In one extended interview, Dr. Norman Rosenthal, a psychiatrist, discusses how TM may be beneficial for addiction.
There are 18 studies. Now, whenever you look at literature, you always are going to get a mixture in quality. But a meta-analysis of those 18 studies does show that Transcendental Meditation works for addictions like alcohol abuse, cigarette smoking and drug abuse, in varying populations, done by varying groups. And if you look at it as a whole, I, as a researcher, come away with a sense that there is really something going on here. Any specific study can be picked apart, of course. But if you take the sum total of studies, they are all pointing in the same direction, to a powerful, anti-addiction effect.

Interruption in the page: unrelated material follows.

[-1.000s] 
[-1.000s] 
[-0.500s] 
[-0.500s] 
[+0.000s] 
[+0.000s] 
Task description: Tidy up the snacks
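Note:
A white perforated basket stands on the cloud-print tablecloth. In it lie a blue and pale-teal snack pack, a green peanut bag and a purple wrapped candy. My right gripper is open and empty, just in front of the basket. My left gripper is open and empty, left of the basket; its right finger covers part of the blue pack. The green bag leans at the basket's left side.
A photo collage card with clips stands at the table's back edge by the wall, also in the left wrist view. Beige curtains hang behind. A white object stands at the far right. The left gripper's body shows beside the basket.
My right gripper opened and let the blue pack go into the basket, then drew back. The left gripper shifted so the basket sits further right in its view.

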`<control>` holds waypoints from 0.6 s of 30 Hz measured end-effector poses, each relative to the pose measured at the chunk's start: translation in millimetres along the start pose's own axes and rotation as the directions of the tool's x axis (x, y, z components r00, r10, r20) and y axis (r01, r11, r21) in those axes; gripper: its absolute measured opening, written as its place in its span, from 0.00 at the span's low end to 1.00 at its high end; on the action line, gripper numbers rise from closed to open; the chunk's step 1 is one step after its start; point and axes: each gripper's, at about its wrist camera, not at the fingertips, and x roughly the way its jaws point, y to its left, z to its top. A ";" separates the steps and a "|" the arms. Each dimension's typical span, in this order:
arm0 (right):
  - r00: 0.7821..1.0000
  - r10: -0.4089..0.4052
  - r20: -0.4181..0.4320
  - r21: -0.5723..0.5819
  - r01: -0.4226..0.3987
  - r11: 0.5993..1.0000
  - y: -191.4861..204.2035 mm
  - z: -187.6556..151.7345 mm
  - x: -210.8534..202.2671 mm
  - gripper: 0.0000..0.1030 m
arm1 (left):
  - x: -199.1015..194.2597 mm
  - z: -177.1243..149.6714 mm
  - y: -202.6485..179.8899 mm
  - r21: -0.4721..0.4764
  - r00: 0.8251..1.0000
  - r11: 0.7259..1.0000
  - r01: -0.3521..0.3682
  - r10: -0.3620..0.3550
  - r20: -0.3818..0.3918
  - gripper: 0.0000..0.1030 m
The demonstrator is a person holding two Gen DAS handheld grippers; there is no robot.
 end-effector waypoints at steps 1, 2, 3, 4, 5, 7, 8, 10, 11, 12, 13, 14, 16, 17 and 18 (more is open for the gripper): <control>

Not everyone agrees. Dr. Steve Novella wrote a strong criticism, stating in part:
Interestingly, one study on TM (http://www.ncbi.nlm.nih.gov/pubmed/23204989) contained the following statement: "Transcendental Meditation and TM are trademarks registered in the US. Patent and Trademark Office, licensed to Maharishi Vedic Education Development Corporation and are used with permission." I noticed that few other studies of TM contained this statement, and realized it was probably because the studies were all conducted at the Maharishi University of Management… In looking over the literature on this question, however, I ran into a significant problem. All of the primary research into TM is conducted at one or another Maharishi institution. Every one. Perhaps this has something to do with their patent. I could not find any truly independent replication.
Is it then just an argument between experts? In an era of science-based medicine, it comes down to this: “If you are offering a treatment, tell us exactly what it is supposed to accomplish, and then – prove it.” And that’s where things stand for now.